Her “Let the Games Begin” poster for the 1984 Los Angeles Olympics kept collectors busy ferreting out the visual jokes. Kent had sketched in hot air balloonists wallpapering blue skies over the smog, scorekeepers carrying white canes and a pole vaulter whose landing pad was a four-poster bed.

Kent created the official poster for the Statue of Liberty Centennial last summer. Working a year in advance from her imagination and inside tips from master planner David Wolper, she depicted the refurbished lady hoisting her flame aloft in front of a laser show lighting up the Manhattan skyline above a flotilla of tall ships.

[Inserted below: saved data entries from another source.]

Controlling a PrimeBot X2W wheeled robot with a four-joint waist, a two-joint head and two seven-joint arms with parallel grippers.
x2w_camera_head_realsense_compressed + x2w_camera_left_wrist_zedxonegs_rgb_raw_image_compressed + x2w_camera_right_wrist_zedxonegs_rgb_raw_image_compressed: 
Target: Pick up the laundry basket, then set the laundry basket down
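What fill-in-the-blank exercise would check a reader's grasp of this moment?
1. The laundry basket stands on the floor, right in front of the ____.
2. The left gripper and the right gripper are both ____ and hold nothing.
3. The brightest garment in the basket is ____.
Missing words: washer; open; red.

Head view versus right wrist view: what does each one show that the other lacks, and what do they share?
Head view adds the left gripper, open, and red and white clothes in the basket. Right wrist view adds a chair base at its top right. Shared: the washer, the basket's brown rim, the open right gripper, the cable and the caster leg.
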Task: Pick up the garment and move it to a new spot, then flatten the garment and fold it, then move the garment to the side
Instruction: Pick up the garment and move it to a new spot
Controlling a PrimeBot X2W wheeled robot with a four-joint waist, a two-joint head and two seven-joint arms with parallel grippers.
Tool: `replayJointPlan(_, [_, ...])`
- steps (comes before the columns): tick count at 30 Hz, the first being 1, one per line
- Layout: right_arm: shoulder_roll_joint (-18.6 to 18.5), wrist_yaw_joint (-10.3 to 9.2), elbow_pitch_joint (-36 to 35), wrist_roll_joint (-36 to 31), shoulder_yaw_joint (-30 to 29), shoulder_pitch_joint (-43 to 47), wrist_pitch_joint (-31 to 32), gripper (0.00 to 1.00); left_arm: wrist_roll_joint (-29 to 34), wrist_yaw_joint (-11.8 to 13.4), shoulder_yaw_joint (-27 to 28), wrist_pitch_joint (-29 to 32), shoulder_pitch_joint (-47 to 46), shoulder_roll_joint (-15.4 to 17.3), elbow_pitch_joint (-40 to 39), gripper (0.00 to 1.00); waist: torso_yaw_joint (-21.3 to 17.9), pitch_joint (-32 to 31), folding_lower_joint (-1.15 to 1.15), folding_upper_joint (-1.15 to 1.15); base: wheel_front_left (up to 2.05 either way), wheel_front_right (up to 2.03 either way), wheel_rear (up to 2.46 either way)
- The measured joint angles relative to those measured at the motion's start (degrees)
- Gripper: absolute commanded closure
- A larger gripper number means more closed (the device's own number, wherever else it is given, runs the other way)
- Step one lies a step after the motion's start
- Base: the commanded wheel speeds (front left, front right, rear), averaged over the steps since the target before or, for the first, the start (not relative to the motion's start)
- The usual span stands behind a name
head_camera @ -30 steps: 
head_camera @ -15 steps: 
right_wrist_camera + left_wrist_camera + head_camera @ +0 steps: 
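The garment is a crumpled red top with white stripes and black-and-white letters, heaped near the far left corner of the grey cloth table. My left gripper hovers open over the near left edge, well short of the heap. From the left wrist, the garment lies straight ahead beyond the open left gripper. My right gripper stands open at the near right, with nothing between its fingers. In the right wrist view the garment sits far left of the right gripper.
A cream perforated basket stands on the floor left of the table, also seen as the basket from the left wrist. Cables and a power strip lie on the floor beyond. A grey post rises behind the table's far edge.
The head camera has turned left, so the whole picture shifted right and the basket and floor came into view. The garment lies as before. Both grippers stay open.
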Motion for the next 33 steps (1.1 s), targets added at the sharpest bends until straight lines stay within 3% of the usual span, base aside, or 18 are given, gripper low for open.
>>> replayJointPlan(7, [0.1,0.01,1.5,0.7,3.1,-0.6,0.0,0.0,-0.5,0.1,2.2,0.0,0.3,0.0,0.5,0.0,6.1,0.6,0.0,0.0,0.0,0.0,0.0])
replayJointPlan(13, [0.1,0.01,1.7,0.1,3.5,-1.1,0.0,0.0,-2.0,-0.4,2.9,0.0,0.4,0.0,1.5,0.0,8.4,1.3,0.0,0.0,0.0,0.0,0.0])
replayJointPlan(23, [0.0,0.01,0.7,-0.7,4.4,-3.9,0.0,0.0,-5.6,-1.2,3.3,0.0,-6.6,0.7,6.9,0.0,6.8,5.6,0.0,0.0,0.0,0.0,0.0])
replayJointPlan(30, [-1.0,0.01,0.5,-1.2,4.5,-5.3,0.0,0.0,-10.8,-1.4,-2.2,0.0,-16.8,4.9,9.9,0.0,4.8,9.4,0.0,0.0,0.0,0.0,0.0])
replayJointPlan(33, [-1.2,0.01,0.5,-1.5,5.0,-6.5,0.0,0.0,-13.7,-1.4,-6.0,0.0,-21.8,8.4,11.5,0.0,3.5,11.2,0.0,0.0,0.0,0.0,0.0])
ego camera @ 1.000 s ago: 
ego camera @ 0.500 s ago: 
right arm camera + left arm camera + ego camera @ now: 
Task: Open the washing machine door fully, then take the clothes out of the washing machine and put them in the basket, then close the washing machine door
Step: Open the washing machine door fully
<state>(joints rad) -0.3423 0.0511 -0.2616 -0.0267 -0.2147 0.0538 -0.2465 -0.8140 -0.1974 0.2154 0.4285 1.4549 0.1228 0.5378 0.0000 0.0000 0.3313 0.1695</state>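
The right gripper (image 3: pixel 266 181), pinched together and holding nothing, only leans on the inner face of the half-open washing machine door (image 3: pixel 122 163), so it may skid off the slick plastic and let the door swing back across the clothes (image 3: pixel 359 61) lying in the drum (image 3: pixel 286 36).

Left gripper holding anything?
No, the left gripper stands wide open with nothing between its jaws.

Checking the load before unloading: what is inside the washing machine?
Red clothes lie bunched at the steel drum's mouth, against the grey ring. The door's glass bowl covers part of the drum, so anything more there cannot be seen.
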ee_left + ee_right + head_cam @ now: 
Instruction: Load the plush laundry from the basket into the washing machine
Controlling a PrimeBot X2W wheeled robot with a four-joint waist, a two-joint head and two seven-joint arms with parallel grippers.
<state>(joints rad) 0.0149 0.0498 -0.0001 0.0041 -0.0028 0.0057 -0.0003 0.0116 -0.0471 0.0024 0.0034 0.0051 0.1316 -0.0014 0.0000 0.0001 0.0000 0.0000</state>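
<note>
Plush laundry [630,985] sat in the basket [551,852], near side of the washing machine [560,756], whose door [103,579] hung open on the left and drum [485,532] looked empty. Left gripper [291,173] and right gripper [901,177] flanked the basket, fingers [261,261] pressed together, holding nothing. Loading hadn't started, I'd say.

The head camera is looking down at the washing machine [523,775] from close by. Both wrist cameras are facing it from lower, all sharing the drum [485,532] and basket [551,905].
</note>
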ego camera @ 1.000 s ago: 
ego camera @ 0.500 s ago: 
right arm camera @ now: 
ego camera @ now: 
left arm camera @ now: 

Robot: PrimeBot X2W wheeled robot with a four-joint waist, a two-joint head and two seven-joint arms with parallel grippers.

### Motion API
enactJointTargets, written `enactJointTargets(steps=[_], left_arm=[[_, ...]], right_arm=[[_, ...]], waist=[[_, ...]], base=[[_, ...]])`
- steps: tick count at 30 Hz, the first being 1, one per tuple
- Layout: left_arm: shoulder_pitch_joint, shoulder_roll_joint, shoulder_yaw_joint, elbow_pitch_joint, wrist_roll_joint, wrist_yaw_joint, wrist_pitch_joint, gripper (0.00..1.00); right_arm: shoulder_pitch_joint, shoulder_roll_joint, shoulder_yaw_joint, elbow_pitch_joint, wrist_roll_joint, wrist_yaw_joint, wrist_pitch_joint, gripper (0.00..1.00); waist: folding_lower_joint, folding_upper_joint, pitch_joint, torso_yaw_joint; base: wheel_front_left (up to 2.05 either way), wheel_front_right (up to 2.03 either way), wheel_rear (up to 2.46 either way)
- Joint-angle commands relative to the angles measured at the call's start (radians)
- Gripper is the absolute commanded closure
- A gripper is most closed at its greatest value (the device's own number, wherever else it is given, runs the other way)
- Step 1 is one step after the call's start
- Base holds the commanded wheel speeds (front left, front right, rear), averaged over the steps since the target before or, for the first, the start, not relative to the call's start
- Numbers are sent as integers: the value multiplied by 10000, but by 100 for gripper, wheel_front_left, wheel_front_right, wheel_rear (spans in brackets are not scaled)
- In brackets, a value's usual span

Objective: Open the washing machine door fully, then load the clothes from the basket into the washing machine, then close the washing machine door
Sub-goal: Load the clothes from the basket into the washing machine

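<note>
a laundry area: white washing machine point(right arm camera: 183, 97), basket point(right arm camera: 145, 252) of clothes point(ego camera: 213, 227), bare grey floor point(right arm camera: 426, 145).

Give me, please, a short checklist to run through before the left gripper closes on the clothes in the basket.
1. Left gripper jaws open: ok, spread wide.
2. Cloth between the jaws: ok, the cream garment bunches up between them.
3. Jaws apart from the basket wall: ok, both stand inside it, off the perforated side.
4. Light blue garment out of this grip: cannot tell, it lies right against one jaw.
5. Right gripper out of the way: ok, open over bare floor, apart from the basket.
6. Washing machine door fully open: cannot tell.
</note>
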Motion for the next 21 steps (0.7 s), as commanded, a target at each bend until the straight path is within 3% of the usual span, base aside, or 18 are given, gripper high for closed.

In the foreground of the Liberty picture stood 100 readily recognizable immigrants--including Albert Einstein, Fernando Valenzuela, Elizabeth Taylor, Alfred Hitchcock, Dr. Jonas Salk and E. T.--all being sworn in as citizens by Chief Justice Warren Burger.

One of Kent’s hallmarks is her careful research. She makes certain that all historical details in her pictures are accurate, and she visits each prospective site and takes hundreds of photographs of the area from all angles in order to get everything just right in the final drawing.

Once she is certain of historical and logistical accuracy, she adds anachronisms--characters from various eras all appearing in the same picture.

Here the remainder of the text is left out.